“Of all the forms of inequality, injustice in health care is the most shocking and inhumane.”

Getting Martin Luther King’s words right

Getting King's Words Right

By Charlene Galarneau, PhD, MAR, Associate Professor, Wellesley College
Johns Hopkins University Press, Journal of Health Care for the Poor and Underserved, February 2018
“Of all the forms of inequality, injustice in health care is the most shocking and inhumane.”
These often-invoked words attributed to Rev. Dr. Martin Luther King Jr. offer moral sustenance to many persons working toward health equity today. Scholars, practitioners, and activists in health care and in public health commonly quote this powerful claim thus aligning the health equity movement with the civil rights movement. Yet, these words are not the precise words that King spoke more than a half century ago.
On March 25, 1966 in Chicago at a press conference before his speech at the second convention of the Medical Committee for Human Rights (MCHR), King said (in part):
“We are concerned about the constant use of federal funds to support this most notorious expression of segregation.

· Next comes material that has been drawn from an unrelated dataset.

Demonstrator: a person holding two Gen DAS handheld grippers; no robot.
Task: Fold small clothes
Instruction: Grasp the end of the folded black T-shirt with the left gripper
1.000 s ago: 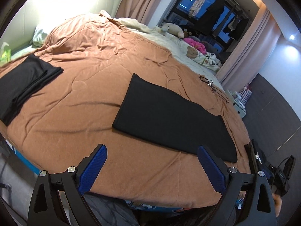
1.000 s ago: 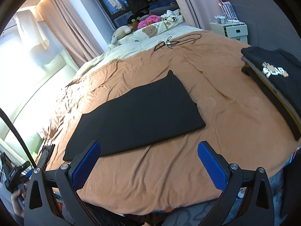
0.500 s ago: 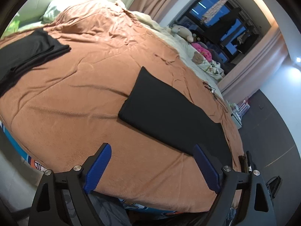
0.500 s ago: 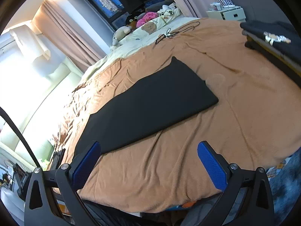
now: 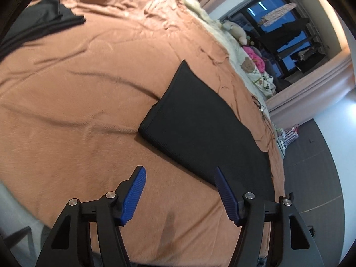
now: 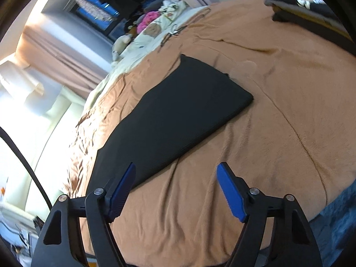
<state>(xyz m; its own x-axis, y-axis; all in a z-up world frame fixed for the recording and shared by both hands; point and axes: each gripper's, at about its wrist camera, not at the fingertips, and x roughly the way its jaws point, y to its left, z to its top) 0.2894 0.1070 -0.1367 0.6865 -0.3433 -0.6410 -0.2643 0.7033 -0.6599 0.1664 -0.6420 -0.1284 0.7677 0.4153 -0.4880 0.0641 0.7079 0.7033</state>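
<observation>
A black garment (image 5: 200,124), folded into a long flat rectangle, lies on the brown bedspread (image 5: 77,84). It also shows in the right wrist view (image 6: 173,115). My left gripper (image 5: 180,191) is open and empty, just above the bedspread, with its right finger over the garment's near long edge. My right gripper (image 6: 175,189) is open and empty, with its left finger over the garment's near edge and its right finger over bare bedspread (image 6: 278,122).
Another folded black garment (image 5: 40,24) lies at the far left of the bed. A stack of dark folded clothes (image 6: 307,9) sits at the bed's right edge. Soft toys and a cable (image 6: 171,33) lie on the far side. The floor (image 5: 311,155) lies beyond the bed's foot.
Both grippers have tilted and come down closer to the bed and the black garment. Their jaws have narrowed but stay open. The garment has not moved.
</observation>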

Of all the forms of inequality, injustice in health is the most shocking and the most inhuman because it often results in physical death.
“I see no alternative to direct action and creative nonviolence to raise the conscience of the nation.”
This documented quote (second sentence) differs from the more common “quote” in three striking ways. First, King spoke of injustice in “health,” not in health care. While it is impossible to know whether there was a meaningful difference between health and health care for King, his unfailing attention to poverty, racism, education, and housing—what we now often call social determinants of health—makes clear his moral concern beyond health care alone. Second, King said that injustice in health is “inhuman,” not inhumane. The distinction here is likely significant as a matter of degree. Inhumane suggests a lack of compassion for human suffering or pain whereas “inhuman” is more extreme, suggesting a denial of humanity so egregiously cruel that it is, or should be, beyond human action. The final difference in King’s actual words compared with the more popular version is perhaps the most important as it reveals King’s belief about why health injustice is inhuman. Injustice in health is “the most inhuman” form of inequality, says King, “because it often results in physical death.” King could not be plainer: human lives end because of this injustice. Death, as one of the most brutal consequences of radicalized injustice, is erased from King’s words by the exclusion of this phrase.
The ubiquity of King’s words today (in whatever form) reflects not only their rhetorical power, but also King’s abiding moral authority. The 21st century legacy of King’s gift of these words is that we have a social responsibility to “raise the conscience of the nation” so as to end this shocking and inhuman injustice.